WHAT THIS TASK INVOLVES
Beginning with the first line of the data below, reproduce every line unchanged, ending with the line that holds "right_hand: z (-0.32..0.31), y".

DATA SECTION
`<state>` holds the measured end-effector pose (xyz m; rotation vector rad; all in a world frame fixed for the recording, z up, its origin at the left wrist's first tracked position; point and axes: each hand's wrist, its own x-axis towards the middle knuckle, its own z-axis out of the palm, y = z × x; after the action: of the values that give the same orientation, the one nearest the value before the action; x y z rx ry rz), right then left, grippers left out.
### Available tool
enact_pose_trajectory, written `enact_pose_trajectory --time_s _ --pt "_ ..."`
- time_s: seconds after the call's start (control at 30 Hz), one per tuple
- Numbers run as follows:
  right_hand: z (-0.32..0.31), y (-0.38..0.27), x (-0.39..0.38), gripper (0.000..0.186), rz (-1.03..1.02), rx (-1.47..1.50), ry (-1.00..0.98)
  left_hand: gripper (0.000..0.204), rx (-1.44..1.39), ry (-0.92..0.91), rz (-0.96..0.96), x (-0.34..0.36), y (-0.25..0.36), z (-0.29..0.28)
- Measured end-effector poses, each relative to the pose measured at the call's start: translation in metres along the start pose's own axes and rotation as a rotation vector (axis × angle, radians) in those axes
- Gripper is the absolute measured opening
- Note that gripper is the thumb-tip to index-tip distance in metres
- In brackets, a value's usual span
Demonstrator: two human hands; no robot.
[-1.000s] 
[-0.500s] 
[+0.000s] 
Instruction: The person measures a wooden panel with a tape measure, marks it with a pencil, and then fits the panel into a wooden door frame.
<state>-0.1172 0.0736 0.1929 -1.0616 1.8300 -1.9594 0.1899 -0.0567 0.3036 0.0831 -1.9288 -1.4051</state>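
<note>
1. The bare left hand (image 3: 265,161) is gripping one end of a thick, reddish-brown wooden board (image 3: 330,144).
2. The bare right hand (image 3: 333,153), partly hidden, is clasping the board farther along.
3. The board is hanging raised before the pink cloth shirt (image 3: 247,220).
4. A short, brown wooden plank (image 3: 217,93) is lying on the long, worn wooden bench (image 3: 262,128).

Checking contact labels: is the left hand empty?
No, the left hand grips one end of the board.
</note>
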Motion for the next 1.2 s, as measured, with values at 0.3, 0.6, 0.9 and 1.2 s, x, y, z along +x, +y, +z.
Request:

WRITTEN SOLUTION
`<state>` holds the measured end-effector pose (xyz m; rotation vector rad; all in a world frame fixed for the recording, z up, its origin at the left wrist's first tracked position; point and axes: each hand's wrist, its own x-axis towards the middle knuckle, its own z-axis out of the palm, y = z × x; after the action: of the values that give the same orientation, the one nearest the value before the action; x y z rx ry rz), right then left, grippers left out.
### Available tool
enact_pose_trajectory, written `enact_pose_trajectory --time_s _ --pt "_ ..."`
- time_s: seconds after the call's start (control at 30 Hz), one per tuple
- Numbers run as follows:
  right_hand: z (-0.32..0.31), y (-0.38..0.27), x (-0.39..0.38), gripper (0.000..0.186), rz (-1.03..1.02), rx (-1.47..1.50), ry (-1.00..0.98)

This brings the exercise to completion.